Look for a Patient-Centered Practice Model
Some primary care practices operate under a model called a Patient-Centered Medical Home, or PCMH. This isn’t a physical place but a way of organizing care. PCMH-designated practices are built around five principles: comprehensive care that covers physical and mental health, a patient-centered approach that respects your preferences and values, coordinated care across specialists and hospitals, accessible services with shorter wait times and electronic communication options, and a commitment to measurable quality improvement.
In practical terms, a PCMH practice is more likely to have a care coordinator who helps you navigate referrals, a team that includes pharmacists or social workers alongside your doctor, and systems for following up after hospital stays. They tend to offer extended hours, same-day access for urgent needs, and email or portal-based communication. You can ask a practice directly whether they hold PCMH recognition from the National Committee for Quality Assurance.
Use Online Reviews Carefully
Patient reviews on sites like Healthgrades, Zocdoc, and Google can be useful, but they reflect the experience of being a patient in that office more than they reflect clinical skill. Reviews capture things like wait times in the lobby, how the front desk treats you, whether the doctor listens, and how easy it is to get a callback. Those things matter enormously for your day-to-day experience, and they’re hard to assess any other way.
What reviews can’t reliably tell you is whether a doctor makes good diagnostic or treatment decisions. A surgeon with a brusque bedside manner might have excellent outcomes. A warm, attentive internist might miss things. Use reviews to screen for communication style and office logistics, then verify clinical credentials separately through the steps above.

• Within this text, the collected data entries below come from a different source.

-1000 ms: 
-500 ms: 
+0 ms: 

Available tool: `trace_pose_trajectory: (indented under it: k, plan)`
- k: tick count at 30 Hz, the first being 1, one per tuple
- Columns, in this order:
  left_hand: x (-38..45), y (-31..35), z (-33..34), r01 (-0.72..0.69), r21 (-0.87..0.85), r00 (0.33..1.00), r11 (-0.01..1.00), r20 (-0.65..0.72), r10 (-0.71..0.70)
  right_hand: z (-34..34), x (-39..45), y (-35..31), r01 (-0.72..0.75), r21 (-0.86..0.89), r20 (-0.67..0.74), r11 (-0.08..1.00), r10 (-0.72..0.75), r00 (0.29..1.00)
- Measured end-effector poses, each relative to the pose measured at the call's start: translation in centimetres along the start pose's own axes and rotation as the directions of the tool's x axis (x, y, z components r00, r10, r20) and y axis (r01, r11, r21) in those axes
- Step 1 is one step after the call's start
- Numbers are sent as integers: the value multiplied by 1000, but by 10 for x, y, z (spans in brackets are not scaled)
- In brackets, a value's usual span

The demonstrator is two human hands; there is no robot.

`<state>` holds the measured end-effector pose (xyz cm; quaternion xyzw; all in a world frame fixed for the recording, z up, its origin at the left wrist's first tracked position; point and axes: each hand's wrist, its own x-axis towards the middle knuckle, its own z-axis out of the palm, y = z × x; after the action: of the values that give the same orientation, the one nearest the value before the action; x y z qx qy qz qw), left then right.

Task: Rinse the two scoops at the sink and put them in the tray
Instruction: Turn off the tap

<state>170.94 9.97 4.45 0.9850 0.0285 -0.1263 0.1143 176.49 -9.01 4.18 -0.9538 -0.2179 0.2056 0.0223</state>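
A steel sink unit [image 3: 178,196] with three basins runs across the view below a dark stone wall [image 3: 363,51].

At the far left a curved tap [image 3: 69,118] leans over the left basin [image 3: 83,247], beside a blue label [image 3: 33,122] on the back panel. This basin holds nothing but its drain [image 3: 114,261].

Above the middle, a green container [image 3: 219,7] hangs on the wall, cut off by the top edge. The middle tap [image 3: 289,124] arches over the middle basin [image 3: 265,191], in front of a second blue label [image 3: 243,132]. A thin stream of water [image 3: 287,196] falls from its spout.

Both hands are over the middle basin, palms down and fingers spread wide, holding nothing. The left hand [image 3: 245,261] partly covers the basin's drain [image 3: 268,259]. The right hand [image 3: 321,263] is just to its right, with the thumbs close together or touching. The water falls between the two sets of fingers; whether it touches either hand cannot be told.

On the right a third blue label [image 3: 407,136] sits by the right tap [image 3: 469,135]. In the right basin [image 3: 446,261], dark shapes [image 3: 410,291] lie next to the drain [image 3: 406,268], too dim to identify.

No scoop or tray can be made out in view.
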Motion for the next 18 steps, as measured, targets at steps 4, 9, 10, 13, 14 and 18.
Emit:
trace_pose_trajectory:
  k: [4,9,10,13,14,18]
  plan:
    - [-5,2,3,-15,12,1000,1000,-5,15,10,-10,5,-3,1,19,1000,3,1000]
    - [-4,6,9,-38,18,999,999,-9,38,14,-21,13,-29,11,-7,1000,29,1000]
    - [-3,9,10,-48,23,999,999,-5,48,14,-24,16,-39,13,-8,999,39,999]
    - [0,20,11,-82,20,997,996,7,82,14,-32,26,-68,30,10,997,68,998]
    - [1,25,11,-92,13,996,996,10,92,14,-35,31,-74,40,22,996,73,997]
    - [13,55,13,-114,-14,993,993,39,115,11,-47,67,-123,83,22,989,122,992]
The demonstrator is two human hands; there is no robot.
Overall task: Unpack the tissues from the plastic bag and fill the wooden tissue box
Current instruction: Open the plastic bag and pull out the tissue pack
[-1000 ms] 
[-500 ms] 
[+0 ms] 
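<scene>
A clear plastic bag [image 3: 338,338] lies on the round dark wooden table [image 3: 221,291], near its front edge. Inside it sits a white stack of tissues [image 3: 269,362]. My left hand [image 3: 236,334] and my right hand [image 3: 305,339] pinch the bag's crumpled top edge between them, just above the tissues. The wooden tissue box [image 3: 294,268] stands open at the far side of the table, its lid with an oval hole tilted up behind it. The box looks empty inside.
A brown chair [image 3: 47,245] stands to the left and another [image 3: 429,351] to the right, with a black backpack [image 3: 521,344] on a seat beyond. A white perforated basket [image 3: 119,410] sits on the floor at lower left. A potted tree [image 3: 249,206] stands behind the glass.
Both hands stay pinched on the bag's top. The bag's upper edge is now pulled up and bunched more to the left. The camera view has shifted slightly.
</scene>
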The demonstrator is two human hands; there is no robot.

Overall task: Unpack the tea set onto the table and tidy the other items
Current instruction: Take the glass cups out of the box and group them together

What to Evaluate at Your First Visit
Your first appointment is a trial run. Pay attention to whether the doctor asks about your full health history, including mental health and family history, or rushes through a narrow checklist. Notice whether they explain their reasoning when recommending a test or treatment, or simply hand you a prescription. A good doctor makes you feel like a participant in the decision, not a passive recipient.
Also notice the practical signals. Did the office start reasonably close to your scheduled time? Were your intake forms handled through an electronic portal, or did you fill out paper forms that seemed to vanish into a drawer? Could the staff answer basic questions about billing? These logistics shape every future interaction with the practice.
If the first visit doesn’t feel right, it’s completely reasonable to try another provider. Finding a doctor you’ll stick with for years is worth the effort of one or two false starts.